Namun demikian, sebagai sebuah negara demokrasi, apapun keputusan Polri adalah produk institusi penegak hukum yang harus diapresiasi dan dihormati. Apalagi telah dilakukan secara terbuka dan akuntabel.
"Putusan Polri juga menunjukkan bahwa (Presiden) Jokowi yang selama ini dituduh melindungi Ahok dan mengintervensi Polri, sama sekali tidak terbukti," ujar Hendardi.
Dengan putusan tersebut diharapkan demonstrasi anarkis yang rentan mengundang keterlibatan pihak-pihak tidak bertanggung jawab bisa dihentikan. Meski tidak kontributif pada pemajuan kebebasan beragama, putusan akan berkontribusi pada penguatan stabilitas politik dan keamanan Indonesia.
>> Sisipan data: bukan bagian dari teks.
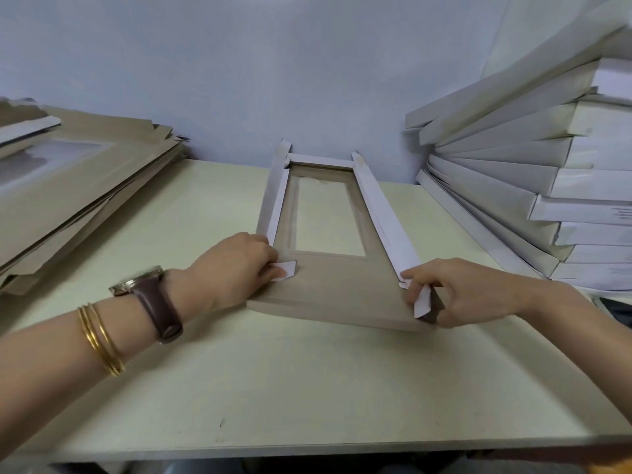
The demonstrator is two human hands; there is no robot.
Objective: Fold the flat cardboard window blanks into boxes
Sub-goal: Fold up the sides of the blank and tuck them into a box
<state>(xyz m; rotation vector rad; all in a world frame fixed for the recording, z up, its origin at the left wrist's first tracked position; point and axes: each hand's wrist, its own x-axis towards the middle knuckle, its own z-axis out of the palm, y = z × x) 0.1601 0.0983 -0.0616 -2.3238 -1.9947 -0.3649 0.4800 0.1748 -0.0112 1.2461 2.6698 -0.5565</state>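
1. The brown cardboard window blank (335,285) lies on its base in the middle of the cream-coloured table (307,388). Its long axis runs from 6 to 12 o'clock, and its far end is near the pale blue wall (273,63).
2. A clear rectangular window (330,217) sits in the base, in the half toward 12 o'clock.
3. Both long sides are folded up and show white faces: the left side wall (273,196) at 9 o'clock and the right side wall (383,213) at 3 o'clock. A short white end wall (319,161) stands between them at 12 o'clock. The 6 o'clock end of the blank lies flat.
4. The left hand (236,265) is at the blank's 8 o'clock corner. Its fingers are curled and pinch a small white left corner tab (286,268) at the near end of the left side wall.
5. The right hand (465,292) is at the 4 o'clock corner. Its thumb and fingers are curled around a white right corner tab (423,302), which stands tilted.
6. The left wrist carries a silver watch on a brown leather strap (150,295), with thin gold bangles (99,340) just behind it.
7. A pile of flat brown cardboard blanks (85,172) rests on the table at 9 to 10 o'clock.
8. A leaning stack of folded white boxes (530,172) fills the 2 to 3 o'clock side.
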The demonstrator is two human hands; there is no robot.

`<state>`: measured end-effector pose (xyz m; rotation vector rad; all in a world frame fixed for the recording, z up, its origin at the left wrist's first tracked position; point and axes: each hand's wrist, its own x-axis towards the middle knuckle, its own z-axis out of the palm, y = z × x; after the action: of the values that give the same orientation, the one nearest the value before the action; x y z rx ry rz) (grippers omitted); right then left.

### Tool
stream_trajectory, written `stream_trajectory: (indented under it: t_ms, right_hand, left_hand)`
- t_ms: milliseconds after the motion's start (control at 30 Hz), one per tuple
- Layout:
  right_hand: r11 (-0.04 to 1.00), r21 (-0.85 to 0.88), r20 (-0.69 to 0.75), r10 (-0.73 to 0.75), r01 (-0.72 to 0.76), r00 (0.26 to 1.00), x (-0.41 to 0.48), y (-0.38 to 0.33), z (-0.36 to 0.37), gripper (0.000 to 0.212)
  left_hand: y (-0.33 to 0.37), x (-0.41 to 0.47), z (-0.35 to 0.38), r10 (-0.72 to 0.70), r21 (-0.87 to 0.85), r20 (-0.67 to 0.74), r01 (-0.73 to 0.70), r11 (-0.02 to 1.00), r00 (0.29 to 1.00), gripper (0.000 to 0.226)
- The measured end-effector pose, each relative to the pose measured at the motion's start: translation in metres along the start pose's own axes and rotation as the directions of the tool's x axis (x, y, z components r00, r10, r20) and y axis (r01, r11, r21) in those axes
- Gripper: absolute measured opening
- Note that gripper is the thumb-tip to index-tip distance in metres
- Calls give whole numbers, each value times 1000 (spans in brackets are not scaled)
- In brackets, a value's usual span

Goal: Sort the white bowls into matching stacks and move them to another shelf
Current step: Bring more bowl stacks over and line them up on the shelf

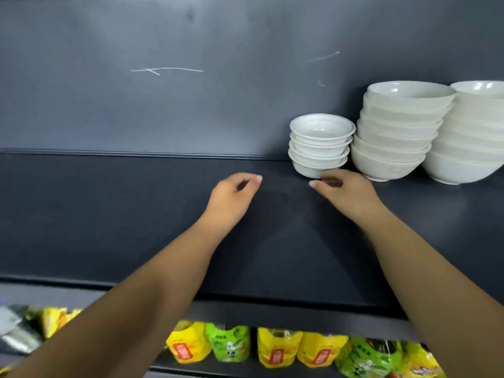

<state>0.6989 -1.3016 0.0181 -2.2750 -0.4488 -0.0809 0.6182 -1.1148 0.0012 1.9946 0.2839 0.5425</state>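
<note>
Three stacks of white bowls stand at the right of a dark shelf (136,214). A short stack of small bowls (320,144) is leftmost, a taller stack of medium bowls (396,132) stands beside it, and a stack of large bowls (471,140) is cut by the right edge. My right hand (346,193) hovers just in front of the base of the small stack, fingers loosely curled, holding nothing. My left hand (231,199) is over bare shelf to the left of that stack, fingers loosely curled and empty.
The shelf's dark back panel (191,91) carries white scratches. On the shelf below, yellow snack bags (188,346) and green snack bags (229,346) stand in a row under my forearms. More packets (21,331) lie at the lower left.
</note>
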Motion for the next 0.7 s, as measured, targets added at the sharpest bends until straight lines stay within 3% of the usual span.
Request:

"Sebab secara pararel, putusan ini akan mencegah hadirnya kekuatan-kekuata lain, dengan agenda berbeda dari kelompok ulama, yang memanfaatkan kemarahan publik atas Ahok jika tidak ditetapkan menjadi tersangka," jelas Hendardi.
Sebagai calon gubernur petahana, Ahok tetap dapat mengikuti kontestasi pilkada hingga proses hukum selesai.
"Patut pula dipedomani asas presumption of innocence atau praduga tidak bersalah hingga hakim memutus bersalah. Dengan demikian, penetapan tersangka bukan berarti seseorang telah dinyatakan bersalah," tambah Hendardi.